Hace más de una semana volví a embarcarme en la apasionante aventura de escribir una novela. Atrás quedan intensos meses de documentación, de búsqueda de datos, libros y apuntes que recreen la atmósfera deseada.
También de preparación para ese momento. El mismo al que me referí en esta bitácora no hace mucho, y que en esta ocasión se comportó como digno y leal adversario. Después, la recompensa: el encuentro con el personaje. El principal, sobre el que vas a sustentar prácticamente toda la historia. Alrededor de él girarán otros muchos a los que no tardaré en conocer en el papel tras una mera toma de contacto entre tachones y frases superpuestas. Que también hay ganas de hacerlo, de hecho. Pero el primero, ese que desfila ante ti en los compases iniciales, es especial.

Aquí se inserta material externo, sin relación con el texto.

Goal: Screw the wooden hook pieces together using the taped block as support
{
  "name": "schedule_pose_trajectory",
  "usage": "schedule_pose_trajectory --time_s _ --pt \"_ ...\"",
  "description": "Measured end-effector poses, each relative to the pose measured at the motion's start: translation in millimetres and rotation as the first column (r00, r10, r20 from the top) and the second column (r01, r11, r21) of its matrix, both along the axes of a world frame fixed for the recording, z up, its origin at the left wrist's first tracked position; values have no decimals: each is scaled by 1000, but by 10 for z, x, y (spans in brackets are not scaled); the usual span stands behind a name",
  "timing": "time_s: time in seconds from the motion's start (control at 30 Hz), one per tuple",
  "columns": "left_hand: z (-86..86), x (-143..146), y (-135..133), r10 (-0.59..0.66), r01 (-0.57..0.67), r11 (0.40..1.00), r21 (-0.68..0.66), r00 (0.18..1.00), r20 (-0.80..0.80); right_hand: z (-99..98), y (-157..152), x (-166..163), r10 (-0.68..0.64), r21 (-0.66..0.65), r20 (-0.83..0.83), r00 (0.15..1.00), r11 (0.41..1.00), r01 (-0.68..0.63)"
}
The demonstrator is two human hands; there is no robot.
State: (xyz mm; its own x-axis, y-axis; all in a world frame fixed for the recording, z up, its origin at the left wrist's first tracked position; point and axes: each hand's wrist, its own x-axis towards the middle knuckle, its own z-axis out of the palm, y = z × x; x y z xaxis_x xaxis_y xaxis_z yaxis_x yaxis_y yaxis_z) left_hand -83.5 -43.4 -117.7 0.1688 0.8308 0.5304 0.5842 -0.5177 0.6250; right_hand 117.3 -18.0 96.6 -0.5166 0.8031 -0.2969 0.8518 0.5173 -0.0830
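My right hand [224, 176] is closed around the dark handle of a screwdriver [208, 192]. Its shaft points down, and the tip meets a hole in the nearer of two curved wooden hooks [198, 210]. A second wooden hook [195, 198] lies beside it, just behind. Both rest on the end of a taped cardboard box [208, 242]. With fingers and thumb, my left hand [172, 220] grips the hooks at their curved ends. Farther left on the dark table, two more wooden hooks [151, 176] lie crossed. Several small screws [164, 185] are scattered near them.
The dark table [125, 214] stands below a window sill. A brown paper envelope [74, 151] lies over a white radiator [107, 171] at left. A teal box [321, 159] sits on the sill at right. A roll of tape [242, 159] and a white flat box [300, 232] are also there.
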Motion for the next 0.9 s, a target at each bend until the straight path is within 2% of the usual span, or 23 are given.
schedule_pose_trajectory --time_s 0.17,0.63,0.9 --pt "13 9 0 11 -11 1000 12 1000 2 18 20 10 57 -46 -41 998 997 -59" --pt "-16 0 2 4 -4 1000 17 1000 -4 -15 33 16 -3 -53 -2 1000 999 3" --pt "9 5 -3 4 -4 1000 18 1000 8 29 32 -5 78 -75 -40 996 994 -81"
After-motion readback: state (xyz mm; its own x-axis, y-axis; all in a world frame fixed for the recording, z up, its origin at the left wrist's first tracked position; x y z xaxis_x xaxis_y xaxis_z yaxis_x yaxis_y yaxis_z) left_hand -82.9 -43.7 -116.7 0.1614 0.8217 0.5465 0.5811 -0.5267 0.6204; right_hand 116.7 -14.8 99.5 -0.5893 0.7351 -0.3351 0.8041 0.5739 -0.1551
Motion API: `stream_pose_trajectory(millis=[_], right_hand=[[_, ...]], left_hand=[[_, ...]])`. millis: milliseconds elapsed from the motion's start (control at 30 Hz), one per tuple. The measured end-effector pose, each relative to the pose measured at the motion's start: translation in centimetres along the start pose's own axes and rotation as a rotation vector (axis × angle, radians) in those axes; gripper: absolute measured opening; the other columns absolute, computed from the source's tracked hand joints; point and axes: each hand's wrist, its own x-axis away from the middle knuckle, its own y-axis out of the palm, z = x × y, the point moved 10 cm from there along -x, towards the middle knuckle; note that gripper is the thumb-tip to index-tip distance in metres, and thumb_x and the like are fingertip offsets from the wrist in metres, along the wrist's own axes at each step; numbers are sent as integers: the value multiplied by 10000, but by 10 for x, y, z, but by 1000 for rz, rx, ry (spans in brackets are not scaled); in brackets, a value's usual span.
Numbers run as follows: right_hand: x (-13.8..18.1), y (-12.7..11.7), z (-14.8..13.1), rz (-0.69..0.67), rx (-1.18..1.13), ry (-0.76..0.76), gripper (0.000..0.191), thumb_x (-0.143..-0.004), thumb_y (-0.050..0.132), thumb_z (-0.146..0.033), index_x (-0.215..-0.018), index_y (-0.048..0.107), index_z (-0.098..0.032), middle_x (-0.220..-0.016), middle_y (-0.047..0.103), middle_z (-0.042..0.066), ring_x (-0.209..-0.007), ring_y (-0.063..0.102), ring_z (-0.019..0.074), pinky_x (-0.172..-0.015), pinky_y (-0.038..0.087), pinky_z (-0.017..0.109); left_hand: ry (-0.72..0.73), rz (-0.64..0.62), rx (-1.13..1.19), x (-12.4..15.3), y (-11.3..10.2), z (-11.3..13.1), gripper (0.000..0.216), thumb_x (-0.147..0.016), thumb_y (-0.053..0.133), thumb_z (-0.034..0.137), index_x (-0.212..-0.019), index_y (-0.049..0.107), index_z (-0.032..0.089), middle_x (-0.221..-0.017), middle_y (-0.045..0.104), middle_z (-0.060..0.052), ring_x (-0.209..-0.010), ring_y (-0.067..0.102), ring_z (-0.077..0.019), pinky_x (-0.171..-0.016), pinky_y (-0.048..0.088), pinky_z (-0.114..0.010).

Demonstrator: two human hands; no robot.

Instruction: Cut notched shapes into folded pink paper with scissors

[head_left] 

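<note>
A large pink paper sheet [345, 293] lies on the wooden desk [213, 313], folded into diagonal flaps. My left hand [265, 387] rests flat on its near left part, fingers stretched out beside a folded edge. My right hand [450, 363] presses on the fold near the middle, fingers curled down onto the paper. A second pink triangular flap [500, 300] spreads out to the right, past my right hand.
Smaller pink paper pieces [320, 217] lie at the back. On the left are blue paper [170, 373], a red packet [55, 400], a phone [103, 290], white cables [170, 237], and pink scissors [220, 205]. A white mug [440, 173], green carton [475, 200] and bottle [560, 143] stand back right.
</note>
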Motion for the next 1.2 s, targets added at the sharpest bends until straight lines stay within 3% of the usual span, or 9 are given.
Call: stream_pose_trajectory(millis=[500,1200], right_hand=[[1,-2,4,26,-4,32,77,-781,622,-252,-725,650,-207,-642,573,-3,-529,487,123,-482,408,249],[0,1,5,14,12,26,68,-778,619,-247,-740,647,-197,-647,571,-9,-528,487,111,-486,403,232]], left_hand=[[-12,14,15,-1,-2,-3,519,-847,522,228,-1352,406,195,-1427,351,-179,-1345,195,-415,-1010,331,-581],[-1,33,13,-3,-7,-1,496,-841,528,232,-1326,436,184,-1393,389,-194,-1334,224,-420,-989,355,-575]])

Nos esperan interesantes meses por delante. Aún lo conozco poco; sé lo esencial de su vida, de sus gustos y pareceres. Intuyo saber más de lo que sé, pero prefiero que sea él mismo el que abra la puerta a mi curiosidad y se decida a contar más. Esa historia suya tan particular, imbricada con otras tantas que terminarán por tejer un pasaje a lo desconocido; una aventura ante la que te presentas indefenso, implorando a ese personaje que te lleve consigo, juntos de la mano, hasta donde él quiera llegar. Cuando, entonces, por fin, puedas decir que lo conoces y le invites a ser uno más. Parte de ti y de tus pensamientos. De tu vida. Cuando el personaje se haya convertido en alguien al que tratas con respeto, de tú a tú. Que para eso se lo ha ganado.
Porque eso es lo que son los personajes de una novela; esos amigos tuyos. Viejos, nuevos, olvidados o rescatados del olvido. Siempre entrañables. Tan sorprendentes como geniales. A los que no dudas en tratar como si fueran tus hijos, tal es el cariño que profesas hacia ellos, o les infliges los peores castigos y las más enrevesadas y demoníacas situaciones, si es que se han desviado de la senda. Las ovejas descarriadas. Hijos y amigos. Los unos y los otros. Tus personajes.
En ocasiones suelen preguntar a los escritores qué tipo de vínculo establecen con sus personajes. Caras de póker, gestos adustos o frías miradas avisan antes de contestar. Es lo que tiene violar la intimidad. La tuya y la de ese personaje. Cuando eso ocurre, el trago se hace difícil. Muchos meses de comprensión y compañía mutua. Imposible digerirlos así, a la ligera. Temiendo hacerlo sin romper una relación ya establecida, propia y secreta. Contestas alguna vaguedad para que el periodista esboce una sonrisa tras conseguir lo que pretendía. Y tú, también, pero en un interior, esboces otra similar o mayor. Y hasta guiñes cómplice un ojo al personaje, haciéndole ver que ese lazo establecido entre ambos queda para los dos. Es nuestro y de nadie más. Hasta ahí podríamos llegar, parece decir. Y tú, asintiendo, también.
Ocurre incluso que son los lectores los que los hacen suyos, y entonces comprendes que ya son mayores, que pueden volar sin ti, caminar por la vida sin protección alguna. Me ocurrió en mi primera novela con Rodrigo Cifuentes, ‘El agrandao’, el curtidor de las tenerías de Valladolid, y en la segunda con Numu, hijo de Kamu, el cráneo número cinco de las excavaciones de Atapuerca. Oír sus nombres en voces de otros, leerlos en líneas ajenas a las tuyas, escritas por personas que han sentido sus vivencias y su peregrinar como propios, resulta una sensación dulcemente extraña. Saboreando la infinita satisfacción que supone comprobar cómo ese trozo de papel que te hizo pasar malos ratos, que profundizó horas de insomnio o momentos de diversión, se ha hecho mayor. Y se convierte en uno más. Uno de tus personajes. Un amigo.